Enquanto isso, parece que estamos construindo de forma consistente mais bairros e cidades que dependem fortemente do carro. Certamente, se cidades inteligentes e tecnologia são a solução, elas devem ser capazes de lidar com esse problema básico, mas não são. Frequentemente escolhemos Houston, uma cidade notoriamente hostil para quem quer caminhar (embora todas as cidades americanas precisem melhorar nesse aspecto). A abordagem típica de cidades inteligentes/tecnocráticas que reúne dados abundantes sobre os padrões de viagens atuais — que refletem eles mesmos um mundo dominado por carros — que quase não contêm informações sobre transporte a pé ou de bicicleta e, ainda mais importante, não perguntam se as pessoas prefeririam lugares que tornassem mais fácil, conveniente e seguro para caminhar, comparado com lugares otimizados para o movimento de veículos.
Da forma como as “cidades inteligentes” e o pessoal da tecnologia abordam, “consertar” cidades e transportes é tudo sobre veículos, como ilustram suas simulações.
No mundo das “cidades inteligentes”, esse tipo de pensamento leva a alegações de que podemos eliminar todos os semáforos nos cruzamentos, passando o controle do veículo para computadores centralizados (essencialmente esquecendo das bicicletas e dos pedestres), ou que táxis autônomos poderiam eliminar o congestionamento, mas que ignoram conceitos fundamentais como da demanda induzida. Pesquisadores do MIT e da Universidade do Texas tiveram essas ideias e simplesmente presumiram que pedestres e ciclistas não existem, como explicou Eric Jaffe, para esses engenheiros automotivos:
É natural modelar cruzamentos como se os carros fossem o único modo que importa — especialmente quando os motoristas de computador tornam todos os movimentos previsíveis. O cruzamento sem motorista que apresentamos alguns anos atrás, baseado no trabalho dos cientistas da computação Peter Stone e Kurt Dresner, da Universidade do Texas em Austin, fez as mesmas suposições: muitos carros, nenhuma pessoa ou bicicletas.
Mesmo pessoas realmente inteligentes, armadas com muitos dados e “design thinking”, tendem a fazer perguntas que são fundamentalmente muito estreitas e que enfatizam o movimento pelo movimento, ao invés de atreladas a qualquer sensação maior de bem-estar ou qualidade de vida. Os planejadores de transporte e os autoproclamados tecnólogos de “cidades inteligentes” se concentram na otimização das cidades para o movimento dos veículos e dão pouco ou nenhum valor à otimização da qualidade do local para as pessoas, estejam elas caminhando, pedalando ou apenas escolhendo estar em um determinado local.

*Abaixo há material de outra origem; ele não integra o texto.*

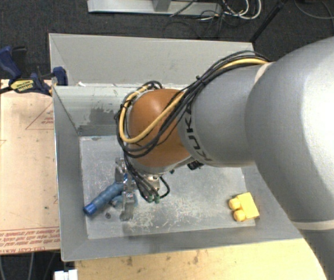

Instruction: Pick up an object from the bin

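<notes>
Blue pen-shaped stick (101, 200) is what we've got down in the near-left part of the bin (68, 174), lying flat on the scuffed floor and angled so its far end points up toward the gripper (126, 196). The gripper sits right at that upper end, touching or just about touching it. We honestly can't tell whether it's open or closed on the stick, because the orange cover (155, 127) and the cables (133, 137) looped around it block most of the wrist. The big grey arm (283, 121) comes in from the right. Over in the near-right corner there's a small yellow block (243, 207), well apart from the gripper.
</notes>
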### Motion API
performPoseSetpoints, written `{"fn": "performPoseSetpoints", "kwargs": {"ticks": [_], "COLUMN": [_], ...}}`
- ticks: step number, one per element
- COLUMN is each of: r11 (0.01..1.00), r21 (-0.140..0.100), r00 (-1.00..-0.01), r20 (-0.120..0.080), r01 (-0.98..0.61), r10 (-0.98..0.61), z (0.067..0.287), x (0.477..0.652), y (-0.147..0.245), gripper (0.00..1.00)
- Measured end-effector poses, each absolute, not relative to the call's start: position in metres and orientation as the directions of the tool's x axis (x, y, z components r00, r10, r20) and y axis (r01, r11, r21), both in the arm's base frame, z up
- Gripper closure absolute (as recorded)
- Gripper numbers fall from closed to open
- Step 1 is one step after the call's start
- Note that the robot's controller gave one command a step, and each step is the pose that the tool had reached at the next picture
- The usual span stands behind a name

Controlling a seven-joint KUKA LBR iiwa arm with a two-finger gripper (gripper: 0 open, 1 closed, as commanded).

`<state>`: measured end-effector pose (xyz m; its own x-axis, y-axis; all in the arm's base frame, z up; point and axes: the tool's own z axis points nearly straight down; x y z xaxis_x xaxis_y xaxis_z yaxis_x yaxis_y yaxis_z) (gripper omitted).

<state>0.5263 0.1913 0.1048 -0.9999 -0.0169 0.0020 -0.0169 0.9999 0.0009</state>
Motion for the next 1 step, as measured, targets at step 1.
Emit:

A visão “Big Data/Smart City” imagina que fazer as cidades funcionarem é apenas ir de “A” para “B”, quando na realidade o desafio urbano é criar lugares onde as pessoas queiram “estar”. Isso é um grande problema. O verdadeiro desafio para as cidades é ser mais ambicioso e aspiracional na construção dos lugares habitáveis e inclusivos que queremos. Isso é menos sobre como ajustar o desempenho de sistemas, como transporte, e mais sobre como construir um forte envolvimento da comunidade em torno da visão que temos para o futuro.
Considere a habitação, que é um desafio econômico, de acessibilidade e de equidade. Mais uma vez, existem soluções tecnológicas abundantes, como casas de impressão 3D, que são provocativas, mas não lidam com o problema institucional fundamental de que simplesmente tornamos ilegal o construção de moradias a preços acessíveis em vários lugares dos EUA. O esforço liderado por YIMBYs (“Yes, In My Back Yard”, ou “Sim, no meu quinal”) para construir uma coalizão em torno da ideia de permitir “moradias intermediárias”, ausentes da produção habitacional, é realmente a chave para todos esses objetivos (e os ambientais, também). E, como mostra a experiência recente de Portland em seu projeto para re-legalizar a “moradia intermediária” e aumentar a acessibilidade à moradia , isso não é apenas, ou principalmente, sobre modelagem tecnicista, é sobre engajamento político.
Tecnologia, modelagem e dados podem desempenhar um papel de suporte, mas o desafio é organizacional, político e de comunicação. Além disso, as promessas de uma solução técnica fácil criam uma espécie de lei de Gresham, em que a perspectiva de tecnologias pouco práticas, mas tecnologicamente empolgantes, impedem uma reforma institucional fundamental. Veja, por exemplo, o hyperloopmágico de Elon Musk, atualmente servindo como uma desculpa para não consertar o transporte de massa em muitas cidades, como Alissa Walker observa incisivamente:
E a cada vez que os líderes da cidade promovem uma de suas ideias fantásticas [de Elon Musk] — túneis minúsculos! veículos autônomos! o pelotão! — causam sérios danos às soluções da vida real propostas por especialistas que realmente tornam a vida de seus residentes melhor.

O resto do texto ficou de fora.